Another thing we did not find—and believe me, we looked—was some kind of “silencer state” defined by a combination of chromatin marks that would predict silencer activity. When we scored all the tested elements for occupancy in a range of published histone modification ChIP signal and clustered on these scores, we did see enrichment of silencers in clusters with higher levels of the canonical repressive marks. But membership in these clusters was neither sensitive (lots of silencers fell outside them) nor specific (lots of elements clustered with silencers that showed no evidence of silencer activity, even when tested individually). Groucho enrichment at silencers is modest and not statistically significant. CtBP is depleted at silencers, though again not significantly. Histone deacetylases are modestly depleted, too. We are not ready to start predicting silencers genome-wide. One caveat there is that there are antibodies commercially available (that claim to be ChIP-grade) for about 60 more chromatin marks than we had access to ChIP data for. There could still be a silencer state; we just didn’t find it.

 

One thing we did see enriched at mesodermal silencers is the transcription factor Snail. By one view this is unsurprising: Snail is the well-studied master repressor of non-mesodermal gene expression in the mesoderm. But it’s also one of the best-studied examples of a short-range repressor. We validated its involvement by mutating Snail binding sites in a few silencers and showing it reduced their activity, at a much longer distance (over 400 bp) than previously associated with short-range repression.
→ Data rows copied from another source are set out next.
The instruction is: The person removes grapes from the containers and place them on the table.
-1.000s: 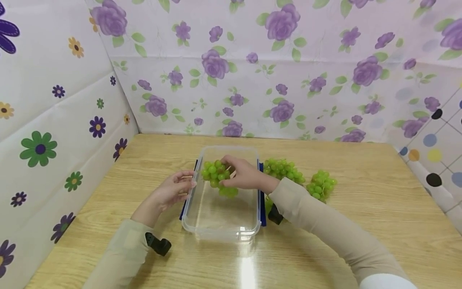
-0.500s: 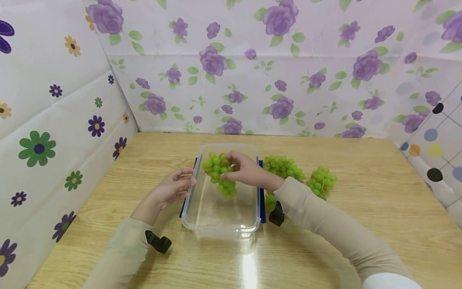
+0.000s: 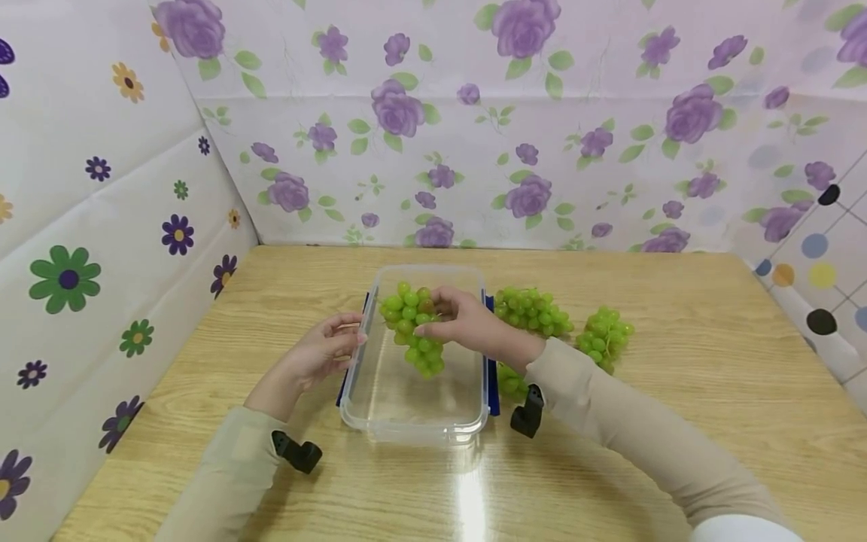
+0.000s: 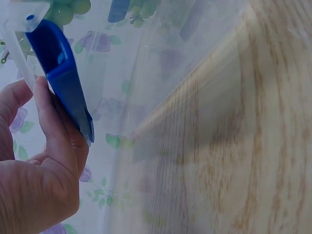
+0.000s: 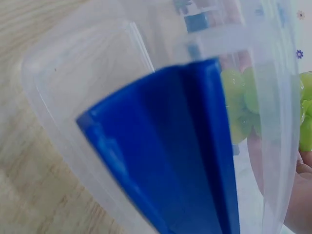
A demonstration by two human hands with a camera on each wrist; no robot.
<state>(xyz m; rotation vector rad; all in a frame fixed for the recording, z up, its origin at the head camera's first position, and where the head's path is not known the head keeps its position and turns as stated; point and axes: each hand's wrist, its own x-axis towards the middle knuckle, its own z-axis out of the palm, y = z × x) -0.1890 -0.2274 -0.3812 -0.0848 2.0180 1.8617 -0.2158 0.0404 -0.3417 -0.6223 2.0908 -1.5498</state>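
Note:
A clear plastic container (image 3: 413, 430) with blue side latches stands on the table. My right hand (image 3: 467, 325) reaches over its right side and pinches a bunch of green grapes (image 3: 415, 320), which hangs inside the outline of the container in the head view. In the right wrist view, grapes (image 5: 239, 100) show through the clear wall behind a blue latch (image 5: 165, 141). My left hand (image 3: 321, 350) is at the left rim. The left wrist view shows its thumb and fingers (image 4: 46, 107) pinching that rim beside the other blue latch (image 4: 66, 73).
To the right of the container lie more green grapes: one bunch (image 3: 531, 310) by the far part of its side, another bunch (image 3: 603, 339) farther right, and some grapes (image 3: 511, 382) near the right wrist. Patterned cloth walls (image 3: 474, 173) border the wooden table (image 3: 650, 301).
The grape bunch has risen slightly and turned to hang more upright in my right hand. That forearm has shifted a little to the right. My left hand stays at the rim.

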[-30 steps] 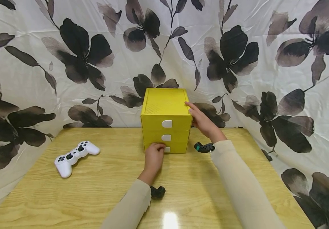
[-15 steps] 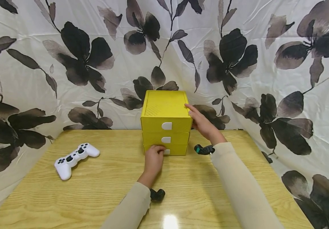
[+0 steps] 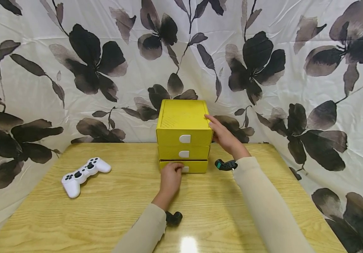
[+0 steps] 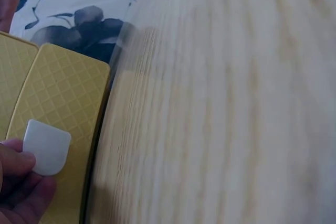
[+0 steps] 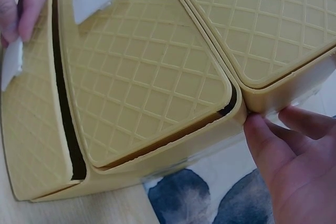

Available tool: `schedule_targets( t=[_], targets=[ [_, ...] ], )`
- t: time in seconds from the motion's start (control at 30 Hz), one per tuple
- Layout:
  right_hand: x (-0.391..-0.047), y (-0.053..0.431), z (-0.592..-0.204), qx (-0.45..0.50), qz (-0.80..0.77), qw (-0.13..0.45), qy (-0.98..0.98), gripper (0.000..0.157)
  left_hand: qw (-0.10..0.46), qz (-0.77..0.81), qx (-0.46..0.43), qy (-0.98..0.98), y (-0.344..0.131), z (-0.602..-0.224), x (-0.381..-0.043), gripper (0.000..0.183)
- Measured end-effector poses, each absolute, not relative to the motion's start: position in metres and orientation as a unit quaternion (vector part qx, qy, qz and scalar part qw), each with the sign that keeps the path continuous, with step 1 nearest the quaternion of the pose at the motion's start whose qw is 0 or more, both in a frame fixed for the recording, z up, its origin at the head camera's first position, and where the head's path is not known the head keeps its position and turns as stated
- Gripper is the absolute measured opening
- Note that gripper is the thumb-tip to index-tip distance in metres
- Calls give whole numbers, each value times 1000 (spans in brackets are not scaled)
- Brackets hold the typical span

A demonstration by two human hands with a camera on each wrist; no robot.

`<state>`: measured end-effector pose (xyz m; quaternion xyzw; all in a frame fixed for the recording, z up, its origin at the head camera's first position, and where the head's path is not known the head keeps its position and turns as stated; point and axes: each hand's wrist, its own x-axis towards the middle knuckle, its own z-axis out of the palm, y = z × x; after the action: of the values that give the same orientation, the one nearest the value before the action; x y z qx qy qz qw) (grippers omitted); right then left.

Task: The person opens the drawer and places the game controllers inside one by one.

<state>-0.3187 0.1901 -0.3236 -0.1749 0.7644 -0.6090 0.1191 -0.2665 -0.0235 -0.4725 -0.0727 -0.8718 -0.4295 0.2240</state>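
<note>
A yellow three-drawer box (image 3: pixel 182 114) stands at the back of the table, each drawer front bearing a white tab handle. My left hand (image 3: pixel 170 177) pinches the white handle (image 4: pixel 47 148) of the bottom drawer (image 3: pixel 197 166). That drawer sticks out slightly, and a dark gap (image 5: pixel 65 98) shows along its top edge in the right wrist view. Against the box's right side rests my right hand (image 3: pixel 225 137), its fingers extended and fingertips at the top edge. In the right wrist view its thumb (image 5: pixel 262 142) touches the side near the seam between the upper two drawers.
A white game controller (image 3: pixel 85 175) lies on the wooden table (image 3: pixel 105 221) to the left. Behind the box hangs a floral cloth (image 3: pixel 200 52) along the table's back edge. Black wrist cameras sit at both cuffs.
The bottom drawer has come out a little toward me, with my left hand drawing back on its handle. My right hand stays against the box's side.
</note>
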Motion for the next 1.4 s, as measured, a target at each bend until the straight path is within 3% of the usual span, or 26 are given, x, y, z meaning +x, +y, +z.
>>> schedule_targets(
  t=[0.43, 0.73, 1.4],
  targets=[
    [-319, 190, -323, -174, -605, 119, 768, 53, 214, -436, -69, -871, -26, -473, -257, 11],
    [-339, 196, -345, -174, -599, 103, 775, 54, 216, -432, -65, -873, -28, -471, -248, 11],
    [-318, 190, -323, -177, -602, 119, 769, 53, 198, -438, -77, -873, -33, -469, -227, 11]
  ],
)
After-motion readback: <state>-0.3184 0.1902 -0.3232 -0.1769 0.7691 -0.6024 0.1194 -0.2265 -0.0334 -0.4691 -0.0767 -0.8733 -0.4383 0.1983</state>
We also generated Hi-C data from embryonic cells and saw that silencers that Snail does not bind to are enriched for contacts to promoters. (The Snail-bound silencers are depleted in promoter contacts, but not significantly.) So perhaps we see tentative support for a distinction between short-range and long-range repressor activity, but (as is so often the case in biology) it’s more complicated than we thought.

 

As biologists, we’ve had a lot of luck with taxonomy over the years, so it makes sense that genomics would start with an attempt to classify the different kinds of sequences in a genome. But we are finding that the distinctions we draw in our minds are a lot sharper than the ones we observe in nature. While we were working on this project, another paper came out5 (and damn near gave me a heart attack) with a title that mentions “Dual functionality of cis-regulatory elements.” This work showed that many enhancers are also Polycomb response elements. Throw in other data blurring the function of insulators with enhancers, and I feel like a picture is emerging where we have to think very carefully about “cis-regulatory elements” with various overlapping subsets of a spectrum of possible regulatory activities.

 

REFERENCES:

 

  1. Jiang, J. et al. Conversion of a dorsal-dependent silencer into an enhancer: evidence for dorsal corepressors. EMBO J. 12, 3201-3209 (1993).
  2. Gisselbrecht, S. et al. Highly parallel assays of tissue-specific enhancers in whole Drosophila embryos. Nat. Methods 10, 774-780 (2013).
  3. Gray, S. et al. Short-range repression permits multiple enhancers to function autonomously within a complex promoter. Genes & Dev. 8, 1829-1838 (1994).
  4. Gisselbrecht, S. et al. Transcriptional silencers in Drosophila serve a dual role as transcriptional enhancers in alternate cellular contexts. Mol. Cell 77, 324-337 (2020).
  5. Erceg, J. et al. Dual functionality of cis-regulatory elements as developmental enhancers and Polycomb response elements. Genes & Dev. 31, 1-13 (2017).